West Lancashire MP Rosie Cooper has called on the government to reward service personnel who took part in the evacuation of Afghanistan with medals.
More than 1,000 UK personnel took part in Operation Pitting, which airlifted 15,000 people fleeing oppression and persecution to safety as the country fell to the Taliban.
The mission was the largest of its kind since the Second World War and Labour has said that this ‘astonishing feat’ deserves formal recognition.
Shadow Armed Forces Minister Stephen Morgan has written to the Defence Secretary to urge him to honour service personnel with medals.
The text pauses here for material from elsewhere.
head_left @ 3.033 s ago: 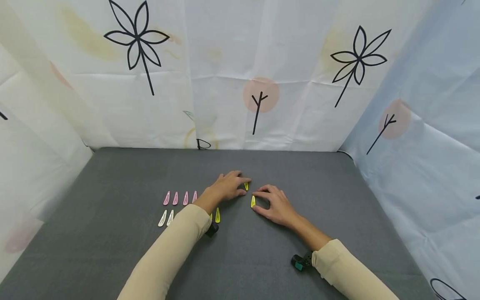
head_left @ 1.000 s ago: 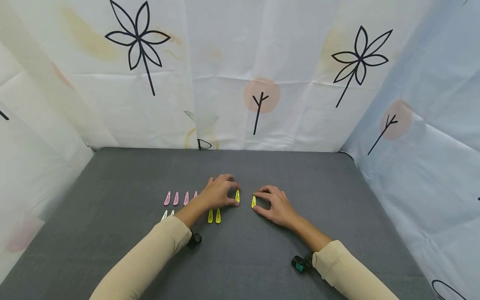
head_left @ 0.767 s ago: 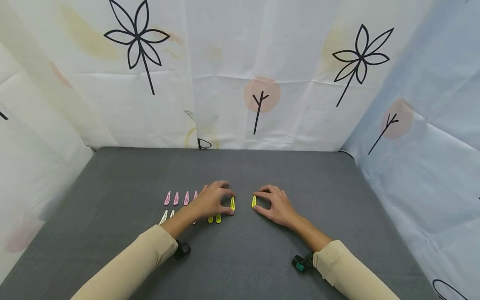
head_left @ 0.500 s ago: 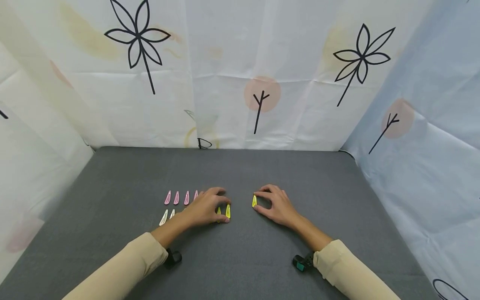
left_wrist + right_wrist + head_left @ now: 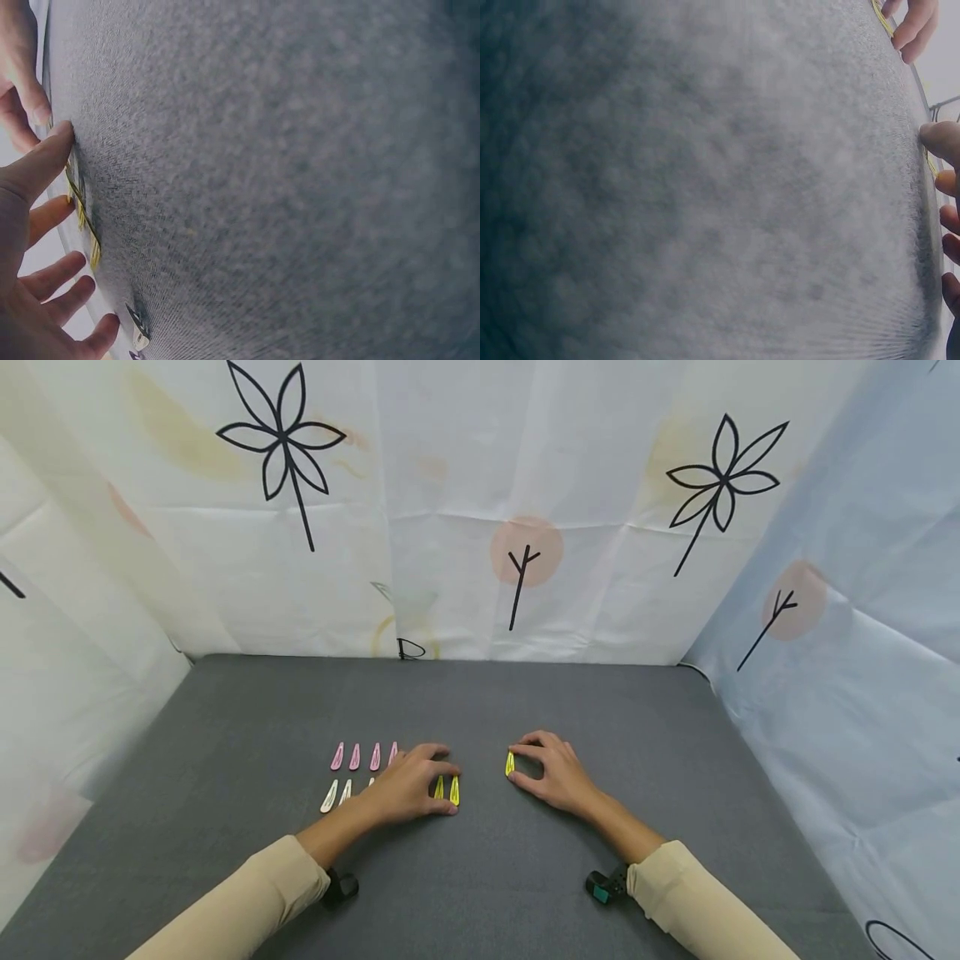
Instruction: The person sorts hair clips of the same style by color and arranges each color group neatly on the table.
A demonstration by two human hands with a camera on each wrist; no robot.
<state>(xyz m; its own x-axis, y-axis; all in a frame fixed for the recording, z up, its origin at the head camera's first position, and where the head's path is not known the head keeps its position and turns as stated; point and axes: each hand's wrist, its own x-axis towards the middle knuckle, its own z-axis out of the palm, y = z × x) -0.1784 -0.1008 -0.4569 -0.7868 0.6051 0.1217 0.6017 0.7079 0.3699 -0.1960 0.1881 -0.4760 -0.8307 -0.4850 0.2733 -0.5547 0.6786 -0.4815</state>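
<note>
My left hand point(image 5: 408, 785) pinches a yellow hair clip point(image 5: 455, 791) by its two ends between thumb and finger, low at the grey tabletop. Right beside it, to the left, lies another yellow hair clip point(image 5: 439, 787), framed by the same curved fingers; a further yellow one is hidden under the hand. My right hand point(image 5: 557, 772) holds a yellow hair clip point(image 5: 510, 764) the same way, some distance to the right. In the left wrist view, yellow clips point(image 5: 94, 251) show past the fingers. The right wrist view catches only a sliver of the right hand's clip point(image 5: 931, 163).
Left of my left hand, a row of pink hair clips point(image 5: 355, 757) lies farther back, with white hair clips point(image 5: 330, 796) nearer in front. My left hand partly covers both rows. Patterned cloth point(image 5: 450, 510) hangs behind the grey table point(image 5: 600, 693).
My left hand has pinched a yellow clip farther back, drawn it left and nearer, and brought it beside the other yellow clips. The right hand has stayed in place with its clip.
</note>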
Under existing criteria, troops would not receive medals as the mission did not meet the 30-days continuous service for which they are awarded.
Labour has dismissed this as an ‘arbitrary timeframe’ and said that the criteria for medallic recognition needed to shift to reflect the changing nature of conflicts that our armed forces are involved in.
Shadow Armed Forces Minister Stephen Morgan said:
“Despite the government’s woeful mismanagement of the Afghanistan crisis, no one can deny that the bravery, compassion and integrity of our armed forces displayed during their dangerous mission deserves formal recognition.
“Ministers should swiftly move to honour the heroic efforts of our service personnel with medals. The only thing standing in the way of this is stuffy conventionalism.”
West Lancashire MP Rosie Cooper added:
“Providing sanctuary to those Afghans who have served alongside and supported the British presence in Afghanistan was a moral responsibility but the scale of the operation undertaken by our forces was incredible and should rightly be honoured.
“Government must find a way to ensure this effort is recognised and I am pleased to support the Shadow Forces Minister’s approach to the Defence Secretary urging him to honour service personnel with medals.”